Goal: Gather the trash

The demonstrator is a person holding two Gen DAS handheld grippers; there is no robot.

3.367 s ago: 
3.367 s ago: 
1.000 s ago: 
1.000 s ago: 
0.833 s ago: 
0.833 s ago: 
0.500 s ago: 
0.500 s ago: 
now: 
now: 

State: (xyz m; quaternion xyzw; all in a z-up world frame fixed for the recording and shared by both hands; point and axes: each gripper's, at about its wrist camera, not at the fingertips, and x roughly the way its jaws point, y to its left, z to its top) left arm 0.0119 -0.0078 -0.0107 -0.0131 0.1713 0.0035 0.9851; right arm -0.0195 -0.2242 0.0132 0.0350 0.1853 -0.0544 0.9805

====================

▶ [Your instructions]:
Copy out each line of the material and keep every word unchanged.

▶ [Response for this exercise]:
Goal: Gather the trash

The demonstrator is a person holding two Gen DAS handheld grippers; there is no robot.

3.367 s ago: 
3.367 s ago: 
1.000 s ago: 
1.000 s ago: 
0.833 s ago: 
0.833 s ago: 
0.500 s ago: 
0.500 s ago: 
now: 
now: 

State: (xyz m; quaternion xyzw; all in a z-up world frame fixed for the recording and shared by both hands; point and axes: each gripper's, at about its wrist camera, not at the fingertips, and x roughly the way its jaws point, y to its left, z to its top) left arm 0.0119 -0.0078 -0.0107 -0.0131 0.1713 0.0035 0.9851; right arm -0.0195 -0.2242 0.0132 0.0350 0.1853 -0.0544 0.9805

No further output is needed for the exercise.